This means you’ll want to thoroughly investigate various locations before deciding on your first investment property, since you’ll want to ensure that you can earn money through rent and that your home’s value will increase substantially in the future.
“Focus on areas with real growth potential — up-and-coming neighborhoods where property values are on the rise, not where everyone’s already looking,” added Alex Shekhtman, an experienced mortgage broker and founder of LBC Mortgage. “You want to be ahead of the curve, not following the herd.”
Figure Out Your Financing Options
“Too many first-time buyers focus on finding the lowest interest rate and ignore the bigger financing picture,” said Shekhtman. “Sure, the rate matters, but flexibility is key. You need to understand your options — whether it’s a conventional loan, FHA or even portfolio loans that cater to investors.”
Review your financing options to find a loan that is suitable for your current finances, and don’t forget to consider less traditional ways of covering your mortgage payments. For example, Zubarev suggested house hacking, which is when you live in your investment property and rent out the rest of the space.
A mortgage advisor who works with investment properties can help you assess your options and put together a financing plan that fits your investment goals.
Don’t Borrow Too Much
“You’ve got to be strategic about how much leverage you take on because, at the end of the day, it’s your cash flow that keeps you afloat, not just the size of your mortgage,” said Shekhtman.
You don’t want to borrow too much for that first investment property, because you’ll need funds to deal with emergencies and any issues that could arise. As a first-time investor, you’ll want to write down every possible expense and plan accordingly — including a plan for expenses you forget to consider in advance.
Decide If You’ll Hire a Property Manager
Property management is a big challenge for first-time investors, because they’ll experience many issues for the first time. Shekhtman pointed out that your returns will take a hit if you’re constantly fixing leaks or chasing tenants for missed payments.
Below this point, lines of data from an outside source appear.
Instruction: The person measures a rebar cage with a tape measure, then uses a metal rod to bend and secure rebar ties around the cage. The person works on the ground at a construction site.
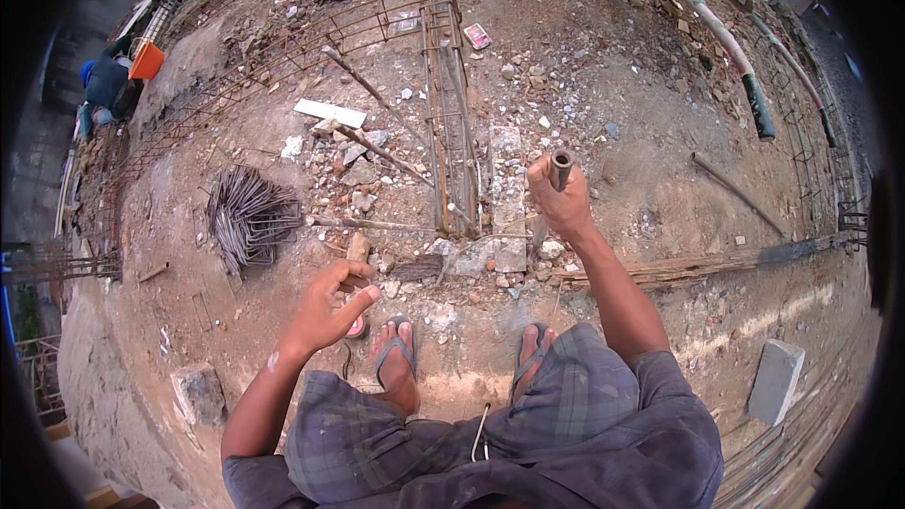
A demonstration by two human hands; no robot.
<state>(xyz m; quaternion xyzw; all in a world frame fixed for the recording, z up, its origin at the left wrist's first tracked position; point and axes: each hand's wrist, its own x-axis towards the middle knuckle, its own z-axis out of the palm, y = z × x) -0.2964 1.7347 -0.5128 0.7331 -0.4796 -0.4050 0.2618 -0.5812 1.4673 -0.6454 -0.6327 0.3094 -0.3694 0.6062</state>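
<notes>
My right hand (566,205) is wrapped round an upright metal pipe (562,168), whose hollow round end points up at me. The pipe's lower part runs down toward the rubble by a narrow concrete strip (507,198); where it ends I cannot make out clearly. My left hand (332,306) hovers over the ground with its fingers apart and bent, holding nothing. Just beneath its thumb lies a small round red thing (355,327), partly hidden. A bundle of bent steel stirrups (250,217) rests on the dirt ahead and left of that hand.
A rebar cage (441,85) stretches away ahead of me; another (283,42) curves off left. Wheelbarrow handles (726,47) jut in at upper right. Rough timber (679,271) and a loose rod (740,193) lie right. Concrete blocks (200,394) (777,382) flank my sandalled feet.
</notes>
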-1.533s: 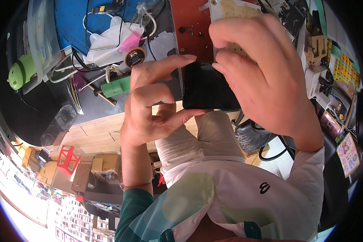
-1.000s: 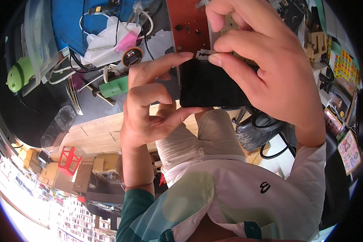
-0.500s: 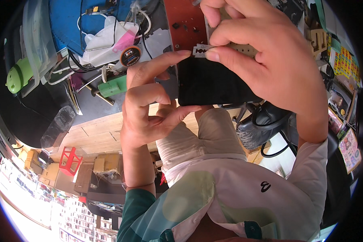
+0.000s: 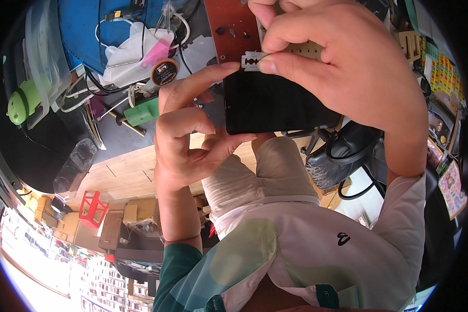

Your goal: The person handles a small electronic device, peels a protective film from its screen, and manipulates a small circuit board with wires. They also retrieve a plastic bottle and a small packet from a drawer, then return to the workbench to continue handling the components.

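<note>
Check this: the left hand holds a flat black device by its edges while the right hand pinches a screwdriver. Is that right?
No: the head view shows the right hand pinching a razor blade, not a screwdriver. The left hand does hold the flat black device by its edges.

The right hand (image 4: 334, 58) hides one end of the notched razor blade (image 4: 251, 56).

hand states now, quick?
Left hand: holding the black phone-like device by its edges, thumb and finger.
Right hand: closed, pinching a razor blade at the device's upper edge.
</note>
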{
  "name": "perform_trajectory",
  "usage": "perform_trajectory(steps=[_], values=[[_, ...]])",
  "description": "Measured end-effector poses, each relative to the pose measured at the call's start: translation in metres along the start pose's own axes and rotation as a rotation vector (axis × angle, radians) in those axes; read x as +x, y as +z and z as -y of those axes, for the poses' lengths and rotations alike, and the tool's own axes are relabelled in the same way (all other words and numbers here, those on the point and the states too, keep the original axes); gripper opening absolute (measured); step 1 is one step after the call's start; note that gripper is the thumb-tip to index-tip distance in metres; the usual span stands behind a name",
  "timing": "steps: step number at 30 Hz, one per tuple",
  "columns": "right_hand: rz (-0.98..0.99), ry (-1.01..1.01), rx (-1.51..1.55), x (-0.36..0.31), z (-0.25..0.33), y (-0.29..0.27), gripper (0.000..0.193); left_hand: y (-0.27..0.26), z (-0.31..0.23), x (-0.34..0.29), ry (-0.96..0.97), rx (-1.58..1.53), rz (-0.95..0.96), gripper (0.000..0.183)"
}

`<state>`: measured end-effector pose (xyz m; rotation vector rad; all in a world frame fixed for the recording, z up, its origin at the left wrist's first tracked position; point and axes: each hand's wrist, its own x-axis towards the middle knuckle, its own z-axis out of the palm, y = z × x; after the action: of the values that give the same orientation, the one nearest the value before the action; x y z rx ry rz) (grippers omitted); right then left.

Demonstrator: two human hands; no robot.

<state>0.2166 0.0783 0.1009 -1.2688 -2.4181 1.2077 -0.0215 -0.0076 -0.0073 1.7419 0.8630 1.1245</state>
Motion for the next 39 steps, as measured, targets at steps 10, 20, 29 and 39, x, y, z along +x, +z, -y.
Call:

Consider finding a reliable property manager who can handle the day-to-day so you can focus on growing your portfolio.
Zubarev added, “Quality property managers already have good relationships with reliable contractors, know the local rental market and can offer great advice on property improvements that will yield the biggest return.”
A property manager is an additional cost, however, so take that into account if you do decide to hire one.
Develop a Comprehensive Maintenance Strategy
Zubarev stressed the importance of developing a comprehensive maintenance strategy to help prevent expensive problems and raise property value. He explained, “For example, replacing old, less durable materials with more durable products during routine replacements can reduce long-term maintenance costs.”
Don’t assume that your home won’t require maintenance — even if it’s in perfect condition when you buy it, eventually, it will need work. Plan for this expense accordingly, because you don’t want to find yourself dipping into credit cards.
Maximize Returns by Finding a Property You Can Upgrade
Shekhtman noted that you can maximize returns by looking for properties that allow for add-ons or upgrades, like extra units, renovations or even vacation rentals. Every upgrade could help you increase rent and find the right tenants in the future to provide you with higher returns.
He concluded, “Real estate is a long game, and you’ve got to think beyond the first deal. The goal isn’t just to buy a property, it’s to build something that lasts. And if you can do that, you’re already ahead of the game.”